▶ **EXERCISE DATA**
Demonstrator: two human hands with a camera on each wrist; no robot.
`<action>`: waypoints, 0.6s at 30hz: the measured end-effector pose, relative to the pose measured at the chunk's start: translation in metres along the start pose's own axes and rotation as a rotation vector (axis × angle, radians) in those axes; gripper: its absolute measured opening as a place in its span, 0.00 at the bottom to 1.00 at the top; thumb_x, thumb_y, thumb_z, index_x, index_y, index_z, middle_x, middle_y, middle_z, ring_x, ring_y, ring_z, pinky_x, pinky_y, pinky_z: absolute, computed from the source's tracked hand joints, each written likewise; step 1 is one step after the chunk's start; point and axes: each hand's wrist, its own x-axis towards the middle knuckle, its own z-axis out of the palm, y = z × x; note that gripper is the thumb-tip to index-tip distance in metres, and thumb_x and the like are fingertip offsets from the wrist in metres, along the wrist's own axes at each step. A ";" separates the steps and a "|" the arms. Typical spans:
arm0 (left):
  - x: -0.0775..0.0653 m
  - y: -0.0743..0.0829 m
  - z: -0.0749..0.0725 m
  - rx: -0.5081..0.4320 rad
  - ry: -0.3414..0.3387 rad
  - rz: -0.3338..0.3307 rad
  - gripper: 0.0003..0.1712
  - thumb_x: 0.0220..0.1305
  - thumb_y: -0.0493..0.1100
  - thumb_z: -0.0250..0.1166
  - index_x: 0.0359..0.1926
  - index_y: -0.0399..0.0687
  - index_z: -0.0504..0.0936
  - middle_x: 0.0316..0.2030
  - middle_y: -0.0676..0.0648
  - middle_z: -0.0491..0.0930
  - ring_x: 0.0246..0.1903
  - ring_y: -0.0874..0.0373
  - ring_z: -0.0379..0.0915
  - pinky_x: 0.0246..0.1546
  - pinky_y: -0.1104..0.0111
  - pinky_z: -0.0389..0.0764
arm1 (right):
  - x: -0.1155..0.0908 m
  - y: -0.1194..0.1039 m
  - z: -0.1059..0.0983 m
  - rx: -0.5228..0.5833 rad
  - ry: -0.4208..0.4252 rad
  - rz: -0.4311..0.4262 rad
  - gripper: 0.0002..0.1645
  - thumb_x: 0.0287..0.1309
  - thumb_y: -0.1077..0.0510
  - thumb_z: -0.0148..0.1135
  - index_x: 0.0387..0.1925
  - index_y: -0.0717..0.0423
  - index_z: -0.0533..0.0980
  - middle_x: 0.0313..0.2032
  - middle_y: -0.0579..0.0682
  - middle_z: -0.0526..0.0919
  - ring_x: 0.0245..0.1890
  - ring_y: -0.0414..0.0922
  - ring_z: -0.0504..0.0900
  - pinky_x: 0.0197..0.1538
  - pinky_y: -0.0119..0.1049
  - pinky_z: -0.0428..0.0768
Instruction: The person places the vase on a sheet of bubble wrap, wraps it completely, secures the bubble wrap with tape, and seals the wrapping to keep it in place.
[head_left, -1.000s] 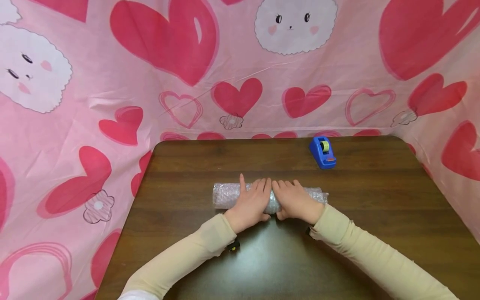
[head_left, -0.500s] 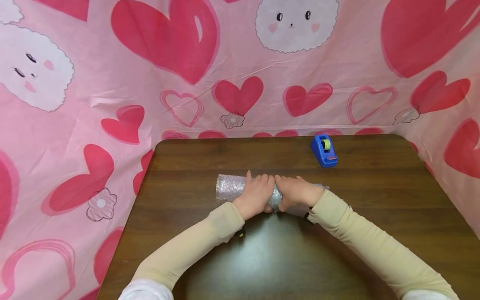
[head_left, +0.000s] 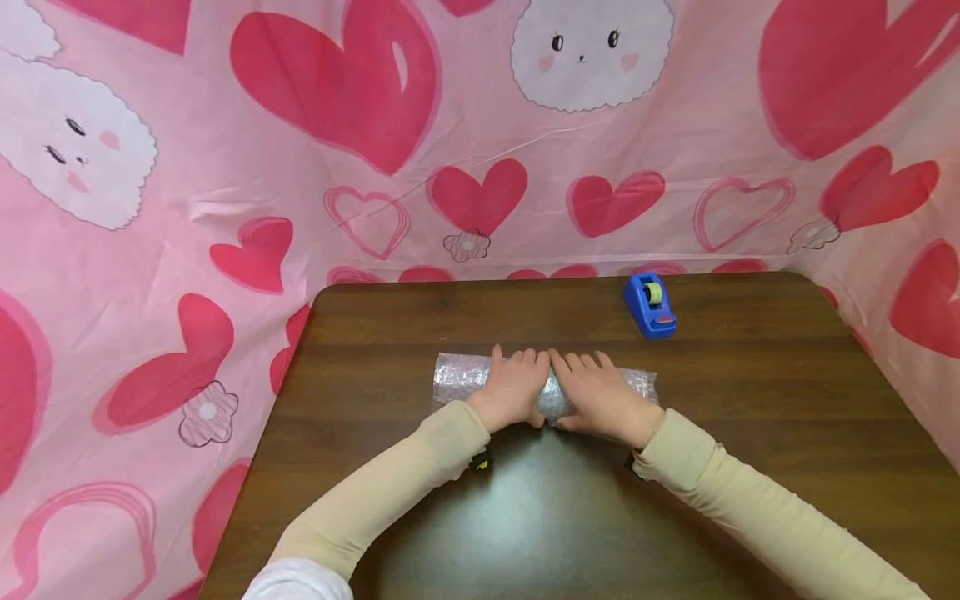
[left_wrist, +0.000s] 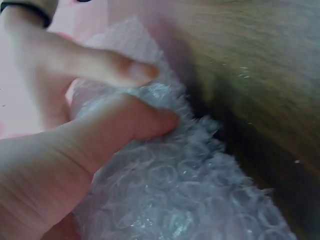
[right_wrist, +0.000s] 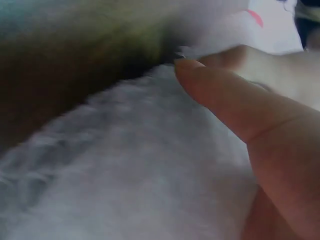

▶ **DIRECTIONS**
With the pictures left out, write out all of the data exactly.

▶ **RESPONSE AREA**
Demonstrator: two human hands with a camera on each wrist; no robot.
`<action>`: waypoints, 0.6s at 30hz: the measured end-effector pose, relative to the pose measured at the chunk's start: translation in metres along the start pose's own axes and rotation as a rotation vector (axis × angle, radians) in those axes; gripper: its absolute measured opening as a place in its span, 0.00 at the bottom to 1.00 at the top; thumb_x, thumb_y, thumb_z, index_x, index_y, index_z, middle_x, middle_y, middle_z, ring_x, ring_y, ring_z, pinky_x, pinky_y, pinky_z: absolute, computed from the source's tracked hand joints, each written likewise; step 1 is one step after the chunk's start; point and axes: each hand's wrist, its own x-axis towards the middle knuckle, its own z-axis out of the palm, y = z × x; note that gripper is the thumb-tip to index-tip distance in metres, and thumb_x and the like are fingertip offsets from the wrist in metres, along the wrist's own axes at each step. A ";" separates the steps and a "|" the arms. Typical spans:
arm0 (left):
  - x: -0.0775..0.0653 m
  - y: -0.0743..0.0829 m
  - z: -0.0749..0.0725 m
  - rx: -0.5081..0.4320 rad
  - ry: -0.3414..0.3387 rad
  - rz: -0.3338..0.3307 rad
  - gripper: 0.0003..0.1712
  - thumb_x: 0.0220..0.1305
  - thumb_y: -0.0493..0.1100
  - thumb_z: -0.0250..0.1166
  - index_x: 0.0359..0.1926
  - index_y: -0.0399..0.0687
  - index_z: -0.0504..0.0936
  - middle_x: 0.0316..0.2030
  - middle_y: -0.0676..0.0648
  - middle_z: -0.0491..0.0930
  - ring_x: 0.0246..0.1903
  - ring_y: -0.0874..0.0373
  - ring_z: -0.0379..0.0915
  - pinky_x: 0.0246..0.1546
  - pinky_y: -0.1104..0.0111
  - pinky_z: -0.0389..0.0764
arm1 (right):
  - x: -0.1155..0.0908 m
  - y: -0.1194..0.1039 m
  - z: -0.1059..0.0983 m
  - rx: -0.5228..0.5833 rad
  - ry: -0.4208..0.4252 rad
  - rz: -0.4311..0.4262 rad
  - gripper: 0.0002..0.1645
  - thumb_x: 0.0287..0.1309
  - thumb_y: -0.1077..0.0510
  - thumb_z: -0.0148..0.1135
  - index_x: 0.0387..0.1925
  - index_y: -0.0717..0.0423
  - index_z: -0.0533..0.0980
  - middle_x: 0.0313..0.2032
  - middle_y: -0.0579..0.0682
  - middle_z: -0.0526..0.0919
  - ring_x: 0.0245..0.1890
  - ring_y: -0.0414..0.0922
  - ring_z: -0.0504..0.0900
  - pinky_x: 0.0197..0.1538
  - pinky_y: -0.0119..0.1049
  - pinky_z: -0.0428..0.0768
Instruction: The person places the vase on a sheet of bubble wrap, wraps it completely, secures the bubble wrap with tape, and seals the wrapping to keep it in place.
[head_left, -1.000s] 
[head_left, -0.500s] 
[head_left, +0.000s] 
[left_wrist, +0.000s] 
[right_wrist, +0.000s] 

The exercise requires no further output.